## TASK GOAL
Nothing in the listing below should be skipped, so transcribe it all exactly.

## DATASET EXCERPT
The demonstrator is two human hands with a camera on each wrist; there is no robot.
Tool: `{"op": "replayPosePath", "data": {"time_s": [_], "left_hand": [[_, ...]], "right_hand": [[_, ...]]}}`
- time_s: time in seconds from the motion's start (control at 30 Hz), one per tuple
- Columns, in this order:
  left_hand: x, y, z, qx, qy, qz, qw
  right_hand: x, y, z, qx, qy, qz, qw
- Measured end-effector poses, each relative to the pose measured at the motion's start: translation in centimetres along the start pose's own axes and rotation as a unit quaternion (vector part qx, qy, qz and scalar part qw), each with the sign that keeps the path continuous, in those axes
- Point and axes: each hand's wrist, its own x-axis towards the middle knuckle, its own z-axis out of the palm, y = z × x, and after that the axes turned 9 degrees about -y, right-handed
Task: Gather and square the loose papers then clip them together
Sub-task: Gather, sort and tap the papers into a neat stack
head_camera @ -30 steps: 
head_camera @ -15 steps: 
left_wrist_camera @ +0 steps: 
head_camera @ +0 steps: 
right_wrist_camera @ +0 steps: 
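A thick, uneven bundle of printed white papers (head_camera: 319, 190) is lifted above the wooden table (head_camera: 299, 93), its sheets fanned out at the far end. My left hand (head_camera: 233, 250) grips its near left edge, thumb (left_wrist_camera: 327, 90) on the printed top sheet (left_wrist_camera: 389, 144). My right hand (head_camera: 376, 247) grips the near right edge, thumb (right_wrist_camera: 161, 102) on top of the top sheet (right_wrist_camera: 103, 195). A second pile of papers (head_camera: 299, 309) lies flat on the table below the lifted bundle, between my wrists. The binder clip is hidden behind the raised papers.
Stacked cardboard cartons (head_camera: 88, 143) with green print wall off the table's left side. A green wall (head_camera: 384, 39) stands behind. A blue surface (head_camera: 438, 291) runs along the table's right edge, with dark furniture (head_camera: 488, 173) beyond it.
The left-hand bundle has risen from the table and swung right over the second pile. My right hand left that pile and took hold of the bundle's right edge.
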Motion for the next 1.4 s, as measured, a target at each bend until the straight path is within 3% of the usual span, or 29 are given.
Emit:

## TASK RESPONSE
The demonstrator is two human hands with a camera on each wrist; there is no robot.
Tool: `{"op": "replayPosePath", "data": {"time_s": [_], "left_hand": [[_, ...]], "right_hand": [[_, ...]]}}`
- time_s: time in seconds from the motion's start (control at 30 Hz), one per tuple
- Columns, in this order:
  left_hand: x, y, z, qx, qy, qz, qw
  right_hand: x, y, z, qx, qy, qz, qw
- Measured end-effector poses, each relative to the pose measured at the motion's start: translation in centimetres along the start pose's own axes and rotation as a unit quaternion (vector part qx, qy, qz and scalar part qw), each with the sign that keeps the path continuous, in those axes
- Point and axes: each hand's wrist, its own x-axis towards the middle knuckle, its own z-axis out of the palm, y = z × x, and after that the axes turned 9 degrees about -y, right-handed
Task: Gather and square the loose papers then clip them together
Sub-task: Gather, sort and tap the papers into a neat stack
head_camera @ -30 steps: 
head_camera @ -15 steps: 
left_wrist_camera @ +0 steps: 
head_camera @ +0 steps: 
right_wrist_camera @ +0 steps: 
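A thick, uneven bundle of printed white papers (head_camera: 319, 190) is lifted above the wooden table (head_camera: 299, 93), its sheets fanned out at the far end. My left hand (head_camera: 233, 250) grips its near left edge, thumb (left_wrist_camera: 327, 90) on the printed top sheet (left_wrist_camera: 389, 144). My right hand (head_camera: 376, 247) grips the near right edge, thumb (right_wrist_camera: 161, 102) on top of the top sheet (right_wrist_camera: 103, 195). A second pile of papers (head_camera: 299, 309) lies flat on the table below the lifted bundle, between my wrists. The binder clip is hidden behind the raised papers.
Stacked cardboard cartons (head_camera: 88, 143) with green print wall off the table's left side. A green wall (head_camera: 384, 39) stands behind. A blue surface (head_camera: 438, 291) runs along the table's right edge, with dark furniture (head_camera: 488, 173) beyond it.
The left-hand bundle has risen from the table and swung right over the second pile. My right hand left that pile and took hold of the bundle's right edge.
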Motion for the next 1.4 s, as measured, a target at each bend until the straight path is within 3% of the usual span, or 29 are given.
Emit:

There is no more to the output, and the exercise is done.